> _What you should do_: Every line in the material below that includes "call" should be copied.

> _Entries shown_:

- - -

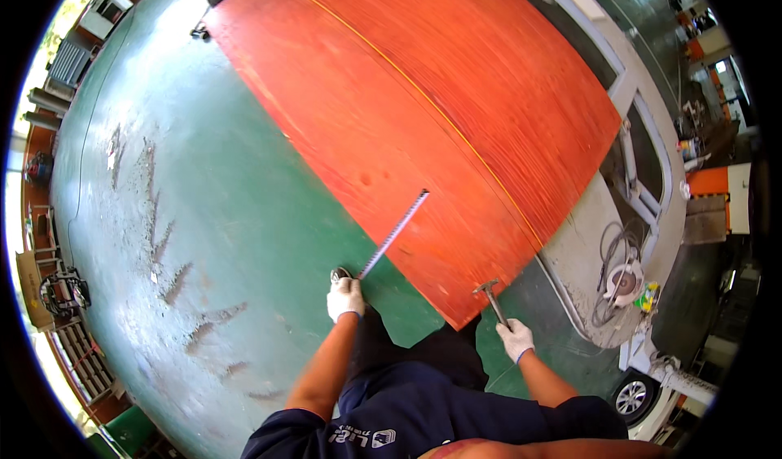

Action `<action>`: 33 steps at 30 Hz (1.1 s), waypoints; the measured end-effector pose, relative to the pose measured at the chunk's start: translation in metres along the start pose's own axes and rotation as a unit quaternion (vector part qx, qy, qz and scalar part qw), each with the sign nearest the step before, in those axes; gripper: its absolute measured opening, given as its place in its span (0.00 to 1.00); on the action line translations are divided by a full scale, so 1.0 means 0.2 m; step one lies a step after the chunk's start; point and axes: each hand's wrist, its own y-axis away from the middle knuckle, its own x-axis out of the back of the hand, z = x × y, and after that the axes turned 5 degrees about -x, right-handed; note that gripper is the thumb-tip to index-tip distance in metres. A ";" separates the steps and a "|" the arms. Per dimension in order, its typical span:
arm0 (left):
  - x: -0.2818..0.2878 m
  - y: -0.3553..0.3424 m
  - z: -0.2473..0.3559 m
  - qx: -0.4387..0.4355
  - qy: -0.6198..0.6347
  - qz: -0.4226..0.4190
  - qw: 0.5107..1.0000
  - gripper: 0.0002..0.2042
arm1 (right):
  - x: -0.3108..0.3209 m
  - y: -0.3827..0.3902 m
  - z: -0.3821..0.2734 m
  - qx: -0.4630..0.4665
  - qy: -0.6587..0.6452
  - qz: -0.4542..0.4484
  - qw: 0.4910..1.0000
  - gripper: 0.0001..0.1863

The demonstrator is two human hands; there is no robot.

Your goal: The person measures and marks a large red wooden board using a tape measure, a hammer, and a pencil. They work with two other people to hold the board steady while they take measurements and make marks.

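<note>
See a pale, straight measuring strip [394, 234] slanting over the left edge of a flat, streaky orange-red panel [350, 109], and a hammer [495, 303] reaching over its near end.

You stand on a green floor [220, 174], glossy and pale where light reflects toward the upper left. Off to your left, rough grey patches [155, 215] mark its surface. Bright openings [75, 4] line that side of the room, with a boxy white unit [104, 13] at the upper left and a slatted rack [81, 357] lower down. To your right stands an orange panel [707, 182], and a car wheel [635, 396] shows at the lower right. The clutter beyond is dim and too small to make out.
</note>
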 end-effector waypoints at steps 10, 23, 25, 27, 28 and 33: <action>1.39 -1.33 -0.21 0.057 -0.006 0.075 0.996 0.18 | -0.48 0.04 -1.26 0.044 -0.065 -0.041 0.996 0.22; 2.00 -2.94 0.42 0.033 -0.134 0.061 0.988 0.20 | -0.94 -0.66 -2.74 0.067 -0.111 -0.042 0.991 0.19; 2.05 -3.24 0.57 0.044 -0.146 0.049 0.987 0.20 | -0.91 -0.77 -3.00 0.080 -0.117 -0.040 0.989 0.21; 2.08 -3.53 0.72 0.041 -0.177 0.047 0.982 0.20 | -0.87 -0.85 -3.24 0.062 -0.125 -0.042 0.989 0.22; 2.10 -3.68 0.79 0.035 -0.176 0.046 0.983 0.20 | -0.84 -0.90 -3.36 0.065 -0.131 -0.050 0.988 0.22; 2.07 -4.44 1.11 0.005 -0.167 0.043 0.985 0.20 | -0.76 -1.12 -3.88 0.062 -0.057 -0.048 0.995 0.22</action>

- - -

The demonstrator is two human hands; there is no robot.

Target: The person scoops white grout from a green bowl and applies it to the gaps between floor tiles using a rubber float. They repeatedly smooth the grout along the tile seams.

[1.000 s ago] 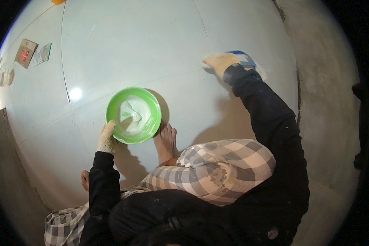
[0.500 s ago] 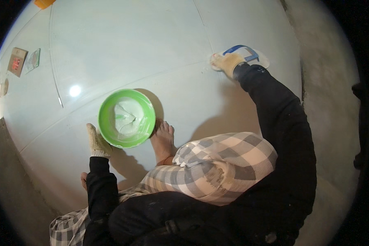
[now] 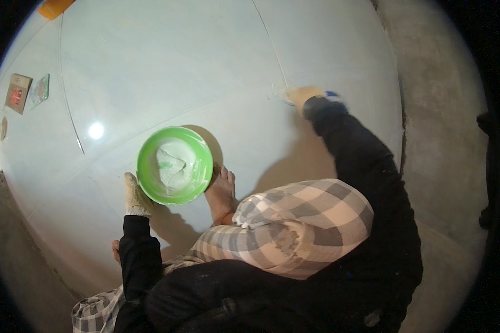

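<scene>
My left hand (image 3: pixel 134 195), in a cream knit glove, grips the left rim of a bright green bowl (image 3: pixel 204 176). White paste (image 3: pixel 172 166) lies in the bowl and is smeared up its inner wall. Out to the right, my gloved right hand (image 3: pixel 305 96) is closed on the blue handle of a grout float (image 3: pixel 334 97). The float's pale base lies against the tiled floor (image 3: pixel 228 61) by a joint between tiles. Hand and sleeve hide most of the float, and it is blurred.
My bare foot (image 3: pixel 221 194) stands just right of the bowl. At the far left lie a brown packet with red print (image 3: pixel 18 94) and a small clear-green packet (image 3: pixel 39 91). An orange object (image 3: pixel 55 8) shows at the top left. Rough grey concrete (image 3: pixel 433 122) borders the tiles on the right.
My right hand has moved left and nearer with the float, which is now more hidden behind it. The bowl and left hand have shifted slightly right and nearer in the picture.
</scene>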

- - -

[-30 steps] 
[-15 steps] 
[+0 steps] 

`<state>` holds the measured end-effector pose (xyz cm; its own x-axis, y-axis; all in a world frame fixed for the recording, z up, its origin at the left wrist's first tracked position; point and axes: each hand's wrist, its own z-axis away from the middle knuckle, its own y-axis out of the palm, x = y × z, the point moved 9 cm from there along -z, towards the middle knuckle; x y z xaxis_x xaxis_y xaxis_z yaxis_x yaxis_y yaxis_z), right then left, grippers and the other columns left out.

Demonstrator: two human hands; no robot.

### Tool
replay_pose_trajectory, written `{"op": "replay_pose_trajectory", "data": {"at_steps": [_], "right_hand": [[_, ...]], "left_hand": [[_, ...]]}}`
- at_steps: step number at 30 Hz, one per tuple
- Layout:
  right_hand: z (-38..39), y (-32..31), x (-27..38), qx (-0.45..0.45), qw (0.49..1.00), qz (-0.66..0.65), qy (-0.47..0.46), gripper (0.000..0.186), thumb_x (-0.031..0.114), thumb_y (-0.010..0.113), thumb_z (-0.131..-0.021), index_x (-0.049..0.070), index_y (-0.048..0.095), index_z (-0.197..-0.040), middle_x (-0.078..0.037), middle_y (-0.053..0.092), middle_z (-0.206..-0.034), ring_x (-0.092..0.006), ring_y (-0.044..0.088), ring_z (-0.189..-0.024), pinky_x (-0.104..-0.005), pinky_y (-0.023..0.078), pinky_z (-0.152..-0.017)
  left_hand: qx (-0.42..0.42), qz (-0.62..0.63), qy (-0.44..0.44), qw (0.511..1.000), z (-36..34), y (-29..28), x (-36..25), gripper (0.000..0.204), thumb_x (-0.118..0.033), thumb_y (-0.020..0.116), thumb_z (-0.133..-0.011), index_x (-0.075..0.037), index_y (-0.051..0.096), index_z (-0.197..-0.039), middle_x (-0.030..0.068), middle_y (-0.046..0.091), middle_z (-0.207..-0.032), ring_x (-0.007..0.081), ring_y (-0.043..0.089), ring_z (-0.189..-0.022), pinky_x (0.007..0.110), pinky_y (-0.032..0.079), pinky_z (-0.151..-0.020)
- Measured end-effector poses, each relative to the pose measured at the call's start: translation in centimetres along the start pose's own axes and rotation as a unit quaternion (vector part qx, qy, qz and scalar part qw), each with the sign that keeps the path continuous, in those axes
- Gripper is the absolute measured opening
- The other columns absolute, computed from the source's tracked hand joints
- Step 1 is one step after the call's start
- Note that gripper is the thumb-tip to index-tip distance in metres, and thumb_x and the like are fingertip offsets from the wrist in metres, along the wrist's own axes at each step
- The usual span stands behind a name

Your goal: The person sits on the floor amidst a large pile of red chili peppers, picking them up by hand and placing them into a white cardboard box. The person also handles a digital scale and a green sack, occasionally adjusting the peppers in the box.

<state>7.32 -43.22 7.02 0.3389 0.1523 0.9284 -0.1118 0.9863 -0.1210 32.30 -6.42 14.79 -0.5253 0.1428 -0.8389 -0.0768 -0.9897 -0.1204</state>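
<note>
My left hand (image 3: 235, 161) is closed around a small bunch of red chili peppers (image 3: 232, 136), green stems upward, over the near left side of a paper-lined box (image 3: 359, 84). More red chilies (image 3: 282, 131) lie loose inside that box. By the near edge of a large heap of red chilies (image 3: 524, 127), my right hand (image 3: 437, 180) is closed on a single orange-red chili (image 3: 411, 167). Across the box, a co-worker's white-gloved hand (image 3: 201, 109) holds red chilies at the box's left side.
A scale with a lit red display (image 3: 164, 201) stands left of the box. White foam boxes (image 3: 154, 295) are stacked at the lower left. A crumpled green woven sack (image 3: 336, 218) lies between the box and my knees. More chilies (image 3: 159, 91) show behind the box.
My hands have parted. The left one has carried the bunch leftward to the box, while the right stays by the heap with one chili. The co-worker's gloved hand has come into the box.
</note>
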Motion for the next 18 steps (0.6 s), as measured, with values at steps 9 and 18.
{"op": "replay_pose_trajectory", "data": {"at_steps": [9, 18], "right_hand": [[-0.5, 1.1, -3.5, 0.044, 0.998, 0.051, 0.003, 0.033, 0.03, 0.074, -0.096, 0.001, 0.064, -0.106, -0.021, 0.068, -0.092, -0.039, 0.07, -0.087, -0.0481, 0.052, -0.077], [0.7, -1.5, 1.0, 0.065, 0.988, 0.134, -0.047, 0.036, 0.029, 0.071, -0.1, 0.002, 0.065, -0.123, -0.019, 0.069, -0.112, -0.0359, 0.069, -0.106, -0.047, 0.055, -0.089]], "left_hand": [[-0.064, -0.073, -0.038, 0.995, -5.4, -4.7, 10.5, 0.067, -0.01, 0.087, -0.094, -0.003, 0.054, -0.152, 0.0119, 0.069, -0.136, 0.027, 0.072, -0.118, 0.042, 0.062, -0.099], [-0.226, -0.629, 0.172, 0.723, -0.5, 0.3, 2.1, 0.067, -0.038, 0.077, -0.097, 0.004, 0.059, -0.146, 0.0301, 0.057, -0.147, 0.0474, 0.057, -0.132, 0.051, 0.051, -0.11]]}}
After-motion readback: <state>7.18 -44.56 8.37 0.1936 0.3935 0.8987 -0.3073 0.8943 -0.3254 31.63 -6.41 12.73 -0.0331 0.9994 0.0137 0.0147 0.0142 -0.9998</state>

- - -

> _Solution_:
- Measured end-effector poses, each relative to the pose measured at the call's start: translation in centimetres along the start pose's own axes and rotation as a unit quaternion (vector part qx, qy, qz and scalar part qw), each with the sign that keeps the path continuous, in those axes
- Step 1 is one step after the call's start

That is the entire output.